The FDA Turns Friendly Toward Pharma in 2012
The FDA, for most of the past 10 years, was the regulatory agency that many people in biotech and pharma loved to hate. Critics have long complained about bureaucratic foot-dragging, byzantine organization, poor communication, excessive aversion to risk, and arbitrary decisions around whether to approve new drugs for sale in the U.S.
But FDA bashers, at least in the pharmaceutical world, haven’t had much to complain about in 2012. Suddenly the FDA and the pharma industry it regulates look like best pals. The FDA, under commissioner Margaret Hamburg, has been making noise for some time about its desire to not just ensure the safety and effectiveness of the U.S. drug supply, but to also help promote the development of innovative new medicines. This year, the agency has absolutely done everything it can to back up its rhetoric with actions that prove it isn’t an adversary but more of a partner in the development of new medicines.
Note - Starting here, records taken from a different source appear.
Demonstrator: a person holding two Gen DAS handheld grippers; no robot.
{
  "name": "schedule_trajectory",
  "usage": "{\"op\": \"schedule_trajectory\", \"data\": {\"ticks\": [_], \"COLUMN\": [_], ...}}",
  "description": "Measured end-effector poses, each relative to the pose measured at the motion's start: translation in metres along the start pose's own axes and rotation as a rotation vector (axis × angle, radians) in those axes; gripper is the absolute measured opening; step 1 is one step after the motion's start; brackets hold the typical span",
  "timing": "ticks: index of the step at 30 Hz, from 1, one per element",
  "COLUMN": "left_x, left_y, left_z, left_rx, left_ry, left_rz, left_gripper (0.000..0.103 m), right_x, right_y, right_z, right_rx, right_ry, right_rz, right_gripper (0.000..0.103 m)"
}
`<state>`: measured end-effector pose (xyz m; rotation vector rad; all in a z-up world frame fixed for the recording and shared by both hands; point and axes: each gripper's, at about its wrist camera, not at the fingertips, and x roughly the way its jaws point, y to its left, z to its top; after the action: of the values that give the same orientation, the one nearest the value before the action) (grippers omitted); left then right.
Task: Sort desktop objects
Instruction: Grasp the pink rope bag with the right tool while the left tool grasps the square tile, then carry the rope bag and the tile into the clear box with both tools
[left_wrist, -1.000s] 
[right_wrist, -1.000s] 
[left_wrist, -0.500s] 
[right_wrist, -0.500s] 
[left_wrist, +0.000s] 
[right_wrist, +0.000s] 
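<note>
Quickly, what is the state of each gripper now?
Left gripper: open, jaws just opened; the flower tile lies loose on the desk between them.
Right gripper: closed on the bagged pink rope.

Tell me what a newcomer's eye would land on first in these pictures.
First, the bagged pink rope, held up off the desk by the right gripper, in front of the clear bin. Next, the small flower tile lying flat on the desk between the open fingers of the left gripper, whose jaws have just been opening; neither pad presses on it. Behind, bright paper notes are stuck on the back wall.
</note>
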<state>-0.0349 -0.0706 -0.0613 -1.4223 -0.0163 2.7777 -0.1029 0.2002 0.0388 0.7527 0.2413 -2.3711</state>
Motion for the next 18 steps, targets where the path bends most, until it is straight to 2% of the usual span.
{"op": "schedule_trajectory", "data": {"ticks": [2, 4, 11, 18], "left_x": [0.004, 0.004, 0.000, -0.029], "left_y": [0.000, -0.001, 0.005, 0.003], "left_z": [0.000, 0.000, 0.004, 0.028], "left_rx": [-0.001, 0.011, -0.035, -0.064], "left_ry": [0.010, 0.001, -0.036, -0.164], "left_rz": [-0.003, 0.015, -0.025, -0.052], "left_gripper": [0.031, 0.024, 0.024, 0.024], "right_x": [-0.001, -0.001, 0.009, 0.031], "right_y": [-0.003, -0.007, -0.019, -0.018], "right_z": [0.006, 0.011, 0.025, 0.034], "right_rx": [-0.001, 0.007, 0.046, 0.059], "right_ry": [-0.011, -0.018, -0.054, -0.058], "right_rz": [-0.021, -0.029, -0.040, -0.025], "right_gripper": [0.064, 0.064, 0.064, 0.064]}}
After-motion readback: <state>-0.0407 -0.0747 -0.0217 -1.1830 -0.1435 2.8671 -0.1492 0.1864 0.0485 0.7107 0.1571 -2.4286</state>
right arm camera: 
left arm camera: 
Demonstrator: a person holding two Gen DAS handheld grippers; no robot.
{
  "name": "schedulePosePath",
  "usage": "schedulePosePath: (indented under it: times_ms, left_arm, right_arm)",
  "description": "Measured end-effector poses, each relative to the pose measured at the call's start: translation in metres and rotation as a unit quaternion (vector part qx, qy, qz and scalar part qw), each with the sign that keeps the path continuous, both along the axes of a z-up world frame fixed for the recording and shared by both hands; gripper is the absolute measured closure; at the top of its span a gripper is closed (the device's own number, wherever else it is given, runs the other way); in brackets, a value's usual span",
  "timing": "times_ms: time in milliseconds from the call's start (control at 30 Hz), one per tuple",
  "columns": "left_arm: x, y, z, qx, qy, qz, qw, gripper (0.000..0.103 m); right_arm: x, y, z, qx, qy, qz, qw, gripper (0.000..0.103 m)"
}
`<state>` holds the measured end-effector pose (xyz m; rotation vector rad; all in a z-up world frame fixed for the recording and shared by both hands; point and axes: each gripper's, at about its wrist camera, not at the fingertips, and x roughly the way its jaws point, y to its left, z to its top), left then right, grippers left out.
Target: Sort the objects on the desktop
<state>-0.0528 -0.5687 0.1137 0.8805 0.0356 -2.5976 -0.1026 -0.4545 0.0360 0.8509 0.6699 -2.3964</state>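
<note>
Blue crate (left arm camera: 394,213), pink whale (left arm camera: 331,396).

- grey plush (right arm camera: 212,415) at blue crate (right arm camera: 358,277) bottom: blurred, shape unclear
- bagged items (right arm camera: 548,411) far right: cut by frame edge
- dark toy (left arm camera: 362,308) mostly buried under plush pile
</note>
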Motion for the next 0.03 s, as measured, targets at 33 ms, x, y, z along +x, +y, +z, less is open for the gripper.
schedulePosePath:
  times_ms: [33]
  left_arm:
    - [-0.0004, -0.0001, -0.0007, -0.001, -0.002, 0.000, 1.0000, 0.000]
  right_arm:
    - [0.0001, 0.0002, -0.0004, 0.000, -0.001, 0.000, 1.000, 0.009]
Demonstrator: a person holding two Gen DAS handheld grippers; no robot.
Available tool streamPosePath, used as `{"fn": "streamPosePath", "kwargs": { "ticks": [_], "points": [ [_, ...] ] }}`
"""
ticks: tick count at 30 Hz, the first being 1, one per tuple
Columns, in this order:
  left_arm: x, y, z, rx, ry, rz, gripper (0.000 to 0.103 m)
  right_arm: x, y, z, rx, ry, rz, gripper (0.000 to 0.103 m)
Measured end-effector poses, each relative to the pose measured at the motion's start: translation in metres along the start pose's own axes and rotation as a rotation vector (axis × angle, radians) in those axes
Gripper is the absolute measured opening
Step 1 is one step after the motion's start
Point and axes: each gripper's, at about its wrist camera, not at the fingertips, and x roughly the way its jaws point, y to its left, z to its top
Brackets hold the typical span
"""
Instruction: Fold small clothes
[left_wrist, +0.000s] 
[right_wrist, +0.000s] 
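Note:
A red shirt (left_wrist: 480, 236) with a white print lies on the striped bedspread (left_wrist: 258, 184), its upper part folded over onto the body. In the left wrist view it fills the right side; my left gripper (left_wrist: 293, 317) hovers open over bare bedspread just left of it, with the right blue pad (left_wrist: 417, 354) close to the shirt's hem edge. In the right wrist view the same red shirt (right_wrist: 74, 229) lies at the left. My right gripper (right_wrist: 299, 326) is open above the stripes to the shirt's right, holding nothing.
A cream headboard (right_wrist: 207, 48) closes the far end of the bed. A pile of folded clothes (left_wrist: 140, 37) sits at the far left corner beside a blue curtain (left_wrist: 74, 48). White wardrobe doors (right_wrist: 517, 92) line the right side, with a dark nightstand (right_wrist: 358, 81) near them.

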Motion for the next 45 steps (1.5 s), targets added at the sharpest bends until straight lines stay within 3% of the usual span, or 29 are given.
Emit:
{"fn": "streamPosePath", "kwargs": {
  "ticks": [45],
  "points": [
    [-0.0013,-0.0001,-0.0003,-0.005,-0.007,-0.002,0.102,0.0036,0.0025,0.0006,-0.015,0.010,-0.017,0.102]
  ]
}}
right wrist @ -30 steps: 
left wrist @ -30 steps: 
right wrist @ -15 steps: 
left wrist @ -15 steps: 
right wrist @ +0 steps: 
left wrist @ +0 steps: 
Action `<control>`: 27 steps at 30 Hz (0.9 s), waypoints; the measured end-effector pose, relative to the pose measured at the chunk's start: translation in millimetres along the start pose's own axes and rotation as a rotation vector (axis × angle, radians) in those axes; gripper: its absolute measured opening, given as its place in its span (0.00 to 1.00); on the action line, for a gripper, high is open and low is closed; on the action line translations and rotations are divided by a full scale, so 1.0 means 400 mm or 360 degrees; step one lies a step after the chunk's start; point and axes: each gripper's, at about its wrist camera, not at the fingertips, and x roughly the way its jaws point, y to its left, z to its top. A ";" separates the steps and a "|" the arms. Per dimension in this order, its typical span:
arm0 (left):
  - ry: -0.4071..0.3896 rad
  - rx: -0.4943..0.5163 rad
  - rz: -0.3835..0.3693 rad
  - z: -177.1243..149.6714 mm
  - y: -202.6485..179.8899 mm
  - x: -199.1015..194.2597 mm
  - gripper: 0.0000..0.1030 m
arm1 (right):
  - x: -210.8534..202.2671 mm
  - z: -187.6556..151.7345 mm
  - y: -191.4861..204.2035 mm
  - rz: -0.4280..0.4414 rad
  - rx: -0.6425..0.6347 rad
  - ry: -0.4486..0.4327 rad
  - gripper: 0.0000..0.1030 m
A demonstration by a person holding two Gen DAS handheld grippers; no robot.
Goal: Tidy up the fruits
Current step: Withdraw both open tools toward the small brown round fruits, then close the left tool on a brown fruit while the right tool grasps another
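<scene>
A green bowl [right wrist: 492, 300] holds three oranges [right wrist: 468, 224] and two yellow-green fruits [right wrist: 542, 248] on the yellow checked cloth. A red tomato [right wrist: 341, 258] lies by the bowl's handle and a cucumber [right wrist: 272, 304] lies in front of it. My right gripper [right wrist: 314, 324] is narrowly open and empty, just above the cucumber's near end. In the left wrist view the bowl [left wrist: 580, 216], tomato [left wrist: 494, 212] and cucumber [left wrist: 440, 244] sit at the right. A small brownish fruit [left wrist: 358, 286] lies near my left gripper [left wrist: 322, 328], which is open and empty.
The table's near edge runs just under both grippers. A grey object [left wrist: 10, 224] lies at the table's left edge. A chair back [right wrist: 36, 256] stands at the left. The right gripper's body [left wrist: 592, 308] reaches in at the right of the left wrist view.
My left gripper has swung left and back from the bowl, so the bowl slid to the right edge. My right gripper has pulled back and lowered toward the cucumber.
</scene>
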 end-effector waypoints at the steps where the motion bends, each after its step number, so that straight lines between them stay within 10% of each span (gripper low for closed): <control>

You can’t expect the FDA to say it is becoming more permissive in its reviews of new drug applications, or more industry friendly than it has been in the past. The official line is that it reviews applications on the scientific merits, in order for the public to maintain confidence in its decisions. But scientific results can be interpreted many different ways. I’ve previously said I was skeptical the FDA would really change its ways and become an industry partner. But after reviewing the FDA’s actions from 2012, I can see there’s a clear pattern that the FDA is becoming more friendly toward drugmakers.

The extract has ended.